Imagine a world in which construction workers' daily routine includes gaining access to their jobsites only after a machine scans the unique biological makeup of their irises or the geometry of their hands. In conjunction with the biometric scan, a security-pass lanyard is used. Each security pass carries a worker's information, including all the worker's credentials, OSHA certifications, ethnicity, gender—and even their home zip code. Multiply that scenario by 9,000 daily workers and you have a snapshot of the security technology deployed for the construction of London's 500-acre Olympic Park. For the 120,000 workers employed on the four-year project, this was a daily ritual, custom-built by the Olympic Park's security consultants.

The Olympic Park project may have been unique in the sheer scale of its use of biometric scans, but it's not the only jobsite using scanning technology to improve security. More construction projects are borrowing a page from the security industry and building new-age devices that solve many real construction problems while pushing the envelope of innovation. Is it worth the investment? Yes, if done right and designed for the scale and needs of your project, experts say.

Olympic Security

For the London Olympic Park, crews had a hard deadline to meet, and multidisciplinary engineering consultant Buro Happold Ltd. needed to quickly provide a highly secure system for worker entry.

"Inevitably, all the focus was on time," says Sir John Armitt, chairman for the Olympic Delivery Authority. "You can't deliver the Olympics late." But safety—and with it, security—were key to completion, he says.

With a looming deadline, the security consultant visited sites around the world to find the best security system. "We looked at 3D facial-recognition cameras, swipe cards and all manner of system configurations," says Andrew Sieradzki, security group director at Buro Happold. But in the benchmarking phase, he made a daunting discovery.

"We couldn't find anything that worked for the scale of our project, so we had to make our own," says Sieradzki. To do this, Sieradzki, with British security contractors Reliance High-Tech, Reading, and Human Recognition Systems, Liverpool, built a new technological structure.

With speed in mind, the team phased the system into place. Phase one was to install passive radio-frequency identification (RFID) cards to store worker identifications and details of their work approvals; the cards used encrypted ultra-high frequency (UHF) transmission. The security contractor used triple data- encryption security algorithms on the cards, similar to security for bank ATMs. "The encryption algorithms were very strong," according to Sieradzki.

The second phase was to install the system in modular entry-point units to secure the site further from possible terrorists posing as workers. The team attached the RFID reader to turnstiles, which workers had to pass through in order to reach the jobsite.

"We used hand-geometry and iris scanning," says Sieradzki. The primary method was hand-geometry scanning, which takes as little as four seconds.

The hand scanners were used on 95% of the workforce, but the secondary, iris-scanning method, which takes longer to use, was in place if a worker wasn't physically able to use the primary method. On days when some 5,000 workers arrived at once, scan times were critical, says Sieradzki. Enrolling everyone took the most time, he says.

"At the end, it was a 30% tech solution and 70% operational solution," according to Sieradzki. "It was dependent on operational parameters."
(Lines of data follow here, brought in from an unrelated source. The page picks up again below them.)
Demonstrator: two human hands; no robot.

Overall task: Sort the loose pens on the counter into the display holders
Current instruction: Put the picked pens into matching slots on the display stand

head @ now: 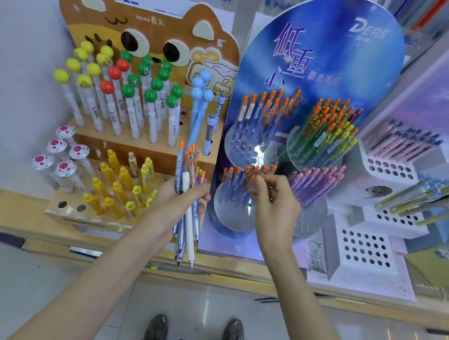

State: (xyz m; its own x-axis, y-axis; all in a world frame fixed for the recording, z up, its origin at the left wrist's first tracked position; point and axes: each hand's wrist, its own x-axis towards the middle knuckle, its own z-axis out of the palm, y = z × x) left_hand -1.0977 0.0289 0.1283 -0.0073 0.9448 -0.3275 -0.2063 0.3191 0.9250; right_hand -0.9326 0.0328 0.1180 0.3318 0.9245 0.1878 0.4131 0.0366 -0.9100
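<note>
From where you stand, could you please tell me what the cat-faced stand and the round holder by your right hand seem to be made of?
The cat-faced stand looks like matte printed board, cardboard or thin wood: flat cut-out edges. The round holder looks like clear glossy plastic, perhaps acrylic: the blue base shows through and its rim catches light.

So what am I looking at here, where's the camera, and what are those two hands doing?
No machine here: these are a person's bare hands, filmed by one camera worn on the head and looking down, so their shoes show too. The left hand grips a bundle of pens. The right hand pinches the top of an orange-capped pen standing in a round clear holder on the blue display. To its left is a cat-shaped stand full of novelty pens.
</note>
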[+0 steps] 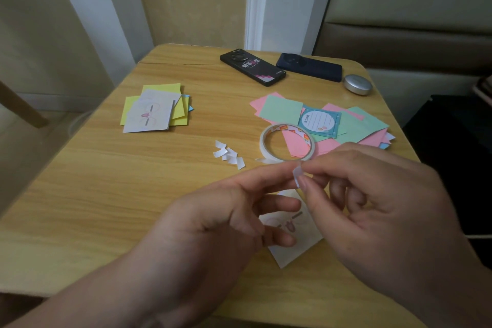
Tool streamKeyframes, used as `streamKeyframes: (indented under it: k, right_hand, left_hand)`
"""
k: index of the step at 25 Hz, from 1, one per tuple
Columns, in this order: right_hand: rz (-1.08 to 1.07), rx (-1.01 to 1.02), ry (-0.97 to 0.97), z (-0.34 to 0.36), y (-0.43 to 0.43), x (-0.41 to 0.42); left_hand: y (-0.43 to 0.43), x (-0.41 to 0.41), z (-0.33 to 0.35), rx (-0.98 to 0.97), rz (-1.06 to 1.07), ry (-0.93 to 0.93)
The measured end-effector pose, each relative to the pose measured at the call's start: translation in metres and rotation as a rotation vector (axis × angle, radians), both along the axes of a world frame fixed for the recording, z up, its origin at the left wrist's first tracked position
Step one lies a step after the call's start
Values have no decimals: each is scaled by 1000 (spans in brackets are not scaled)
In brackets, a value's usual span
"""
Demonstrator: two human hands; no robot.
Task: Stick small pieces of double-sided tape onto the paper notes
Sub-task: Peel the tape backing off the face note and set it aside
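Left hand (pixel 218 221) and right hand (pixel 386 194) pinch 1 tape piece (pixel 297 175), seemingly peeling its backing; next, press it onto the note (pixel 298 253) beneath.

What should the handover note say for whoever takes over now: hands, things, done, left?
Hands: the right hand pinches a small tape piece above the table. The left hand has a fingertip at it, grip unclear.
Things: a white printed note lies under the hands and shows one grey strip. The tape roll rests partly on the pink and green notes, with white scraps to its left.
Done: the left stack, whose top note bears grey strips.
Left: probably stick this piece on the note below, then do the pink and green notes.
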State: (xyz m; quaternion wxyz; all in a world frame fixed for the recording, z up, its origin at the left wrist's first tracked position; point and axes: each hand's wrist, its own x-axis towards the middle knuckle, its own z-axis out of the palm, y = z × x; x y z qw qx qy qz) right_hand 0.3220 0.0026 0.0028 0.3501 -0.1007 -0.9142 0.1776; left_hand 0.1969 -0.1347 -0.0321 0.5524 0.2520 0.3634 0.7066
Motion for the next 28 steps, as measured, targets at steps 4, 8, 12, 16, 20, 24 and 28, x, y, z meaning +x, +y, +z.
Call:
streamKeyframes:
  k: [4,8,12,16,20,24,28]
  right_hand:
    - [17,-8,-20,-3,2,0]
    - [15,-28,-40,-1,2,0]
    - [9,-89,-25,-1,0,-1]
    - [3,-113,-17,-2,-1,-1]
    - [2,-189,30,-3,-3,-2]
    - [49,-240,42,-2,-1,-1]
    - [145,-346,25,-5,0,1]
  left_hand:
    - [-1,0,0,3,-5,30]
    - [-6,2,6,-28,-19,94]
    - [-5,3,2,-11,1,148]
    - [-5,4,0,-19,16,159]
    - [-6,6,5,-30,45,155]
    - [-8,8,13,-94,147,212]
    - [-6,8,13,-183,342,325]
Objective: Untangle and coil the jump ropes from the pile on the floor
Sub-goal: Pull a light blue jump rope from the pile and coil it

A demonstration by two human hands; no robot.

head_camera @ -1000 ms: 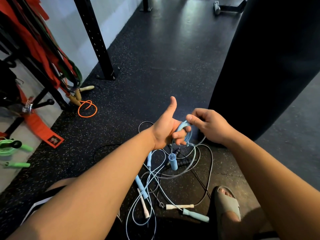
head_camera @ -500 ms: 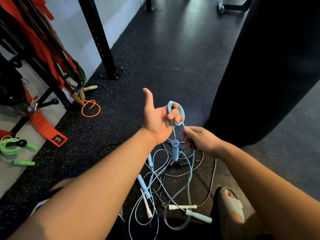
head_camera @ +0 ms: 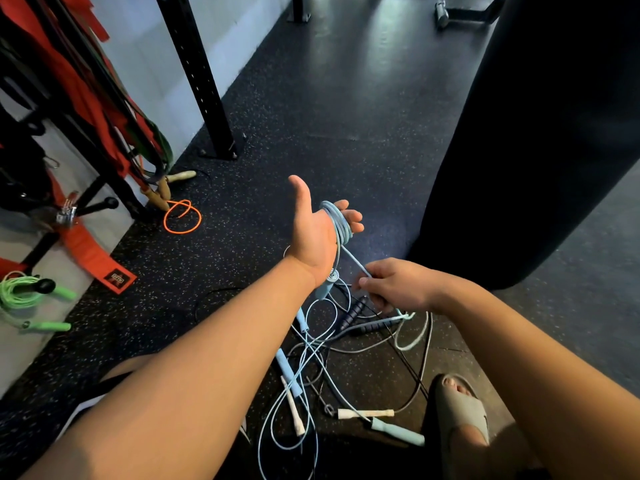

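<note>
My left hand is raised palm up, thumb out, with several turns of a light blue jump rope wound round its fingers. That rope's blue handle dangles under the wrist. My right hand, lower and to the right, pinches the same rope's free strand, which runs taut up to the coil. Beneath both hands lies the tangled pile of blue, white and black ropes on the floor, with a dark ribbed handle, white handles and a teal handle.
A black punching bag hangs close at the right. A rack post stands at the back left, with an orange rope coiled by it. Green ropes lie at the far left. My sandalled foot rests beside the pile.
My left hand has turned palm up and opened out with the coil on its fingers. My right hand has dropped lower along the rope, pulling the strand taut.
</note>
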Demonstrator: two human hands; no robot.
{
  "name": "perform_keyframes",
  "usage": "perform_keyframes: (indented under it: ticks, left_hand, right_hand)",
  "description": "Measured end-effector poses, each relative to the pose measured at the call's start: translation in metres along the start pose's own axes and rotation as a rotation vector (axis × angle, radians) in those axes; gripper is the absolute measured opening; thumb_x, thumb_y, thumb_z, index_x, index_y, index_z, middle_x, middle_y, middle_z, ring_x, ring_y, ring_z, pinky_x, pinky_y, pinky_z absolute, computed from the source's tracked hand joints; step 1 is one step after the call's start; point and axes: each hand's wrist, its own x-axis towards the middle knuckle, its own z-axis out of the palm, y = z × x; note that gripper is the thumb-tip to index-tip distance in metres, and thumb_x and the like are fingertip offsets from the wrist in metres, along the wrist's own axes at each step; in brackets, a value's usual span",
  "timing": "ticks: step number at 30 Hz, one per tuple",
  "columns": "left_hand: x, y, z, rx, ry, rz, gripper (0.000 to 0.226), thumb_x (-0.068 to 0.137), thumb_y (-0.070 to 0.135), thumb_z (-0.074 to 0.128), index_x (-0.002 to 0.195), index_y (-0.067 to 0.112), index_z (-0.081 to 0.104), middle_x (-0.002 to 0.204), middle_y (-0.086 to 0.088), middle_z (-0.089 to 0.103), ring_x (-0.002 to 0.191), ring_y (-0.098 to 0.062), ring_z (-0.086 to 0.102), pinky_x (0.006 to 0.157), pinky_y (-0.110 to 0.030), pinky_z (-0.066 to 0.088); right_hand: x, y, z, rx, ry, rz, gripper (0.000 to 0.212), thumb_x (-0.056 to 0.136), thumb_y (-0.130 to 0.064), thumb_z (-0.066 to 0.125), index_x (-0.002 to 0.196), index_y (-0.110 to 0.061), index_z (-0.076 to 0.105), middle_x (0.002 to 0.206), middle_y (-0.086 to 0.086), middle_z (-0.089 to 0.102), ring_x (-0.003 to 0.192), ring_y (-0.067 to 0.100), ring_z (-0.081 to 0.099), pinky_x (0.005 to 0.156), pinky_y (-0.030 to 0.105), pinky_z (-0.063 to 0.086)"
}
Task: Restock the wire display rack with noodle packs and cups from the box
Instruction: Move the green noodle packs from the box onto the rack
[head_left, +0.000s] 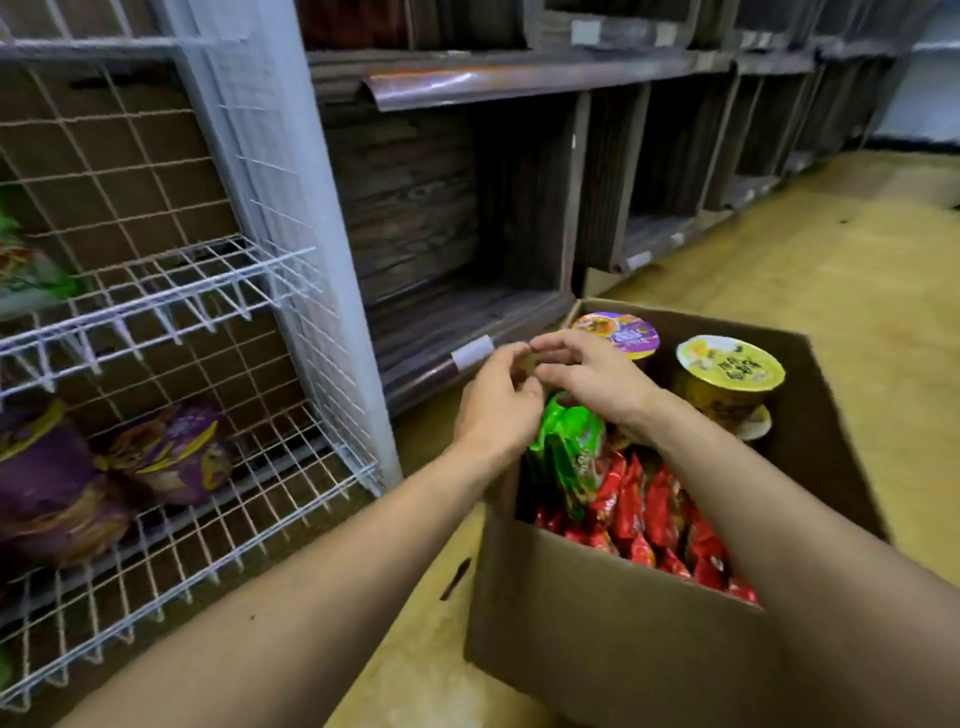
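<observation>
Pinching green pack's (569, 452) top with left hand (496, 410) and right hand (589, 376), above box (597, 623). Liable to slip from so slight a grip; may snag on rack (171, 306) wire.

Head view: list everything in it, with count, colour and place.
Brown cardboard box: one, on the floor, right.
Red plastic noodle packs: many, in the box.
Green plastic noodle packs: count unclear, box's left side.
Purple-lidded noodle cup: one, box's far end.
Yellow-lidded noodle cup: one, beside it.
White wire display rack: one, left.
Purple noodle packs: two, rack's lower shelf.
Dark wooden shelving: behind.
Hands: left hand, right hand, fingers curled together above the green packs; grip unclear.
</observation>
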Motion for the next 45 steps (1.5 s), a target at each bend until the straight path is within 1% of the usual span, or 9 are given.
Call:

The parameters included checking the immigration status and passports of every employee when they came in to enroll in the system and get a 3D image of their hand and iris. "It's amazing how many people didn't show up," says Sieradzki.

Data Mining

Turner Construction Co., New York City, uses passive RFIDs at the South Africa embassy site in Washington, D.C., for security and to collect in-depth jobsite data. "Passive" RFID tags are dormant devices, each with a unique IP address, that "wake up" when exposed to electromagnetic waves from the readers. That's the key to the technology, says Kaan Celebi, project engineer for Turner. "It's the data you can collect from this technology that makes it useful to us."

At Turner's jobsites, all workers are funneled through one entrance with an RFID sensor portal, which reads a passive tag embedded in workers' hardhats.